Pacific atoll in Yap State, Federated States of Micronesia

Ngulu Atoll is a coral atoll of three islands in the Caroline Islands in the Pacific Ocean, and forms a legislative district in Yap State in the Federated States of Micronesia.
Ngulu extends for 36 km by 22 km with 18 reef segments enclosing a deep central lagoon of 382 km2. The eastern portion of the reef is deeply submerged.
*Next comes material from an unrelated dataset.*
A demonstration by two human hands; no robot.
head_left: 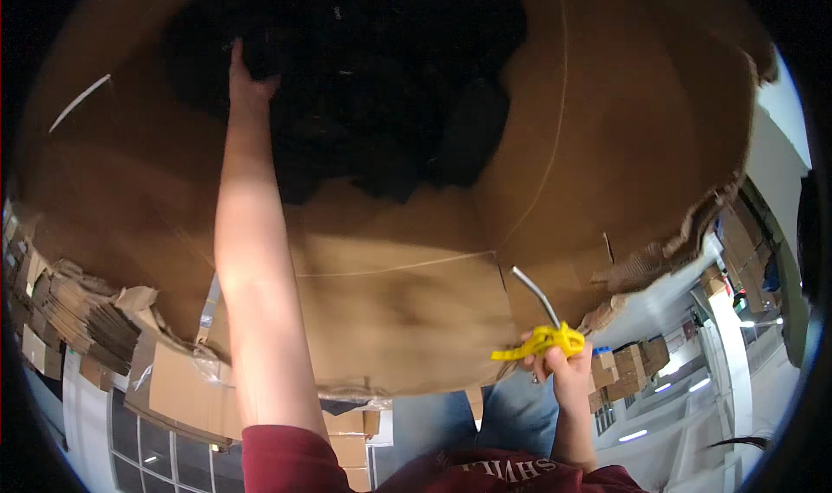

Its total land area of the nine islets is only 0.4 km2.
Nugulu is located approximately 104 km south-southwest of Yap and is the westernmost atoll in the Federated States of Micronesia.
The population of Ngulu was 26 in 2000.

==History==
First recorded sighting of Ngulu Atoll was by the Spanish navigator Alonso de Arellano on 23 January 1565 on board of the patache San Lucas. In 1802 it was explored by Spanish naval officer Don Juan Lafita.

As with all of the Caroline Islands, sovereignty was sold by Spain to the Empire of Germany in 1899. The island came under the control of the Empire of Japan after World War I, and was subsequently administered under the South Seas Mandate. Following World War II, the island came under the control of the United States of America and was administered as part of the Trust Territory of the Pacific Islands from 1947, and became part of the Federated States of Micronesia from 1979.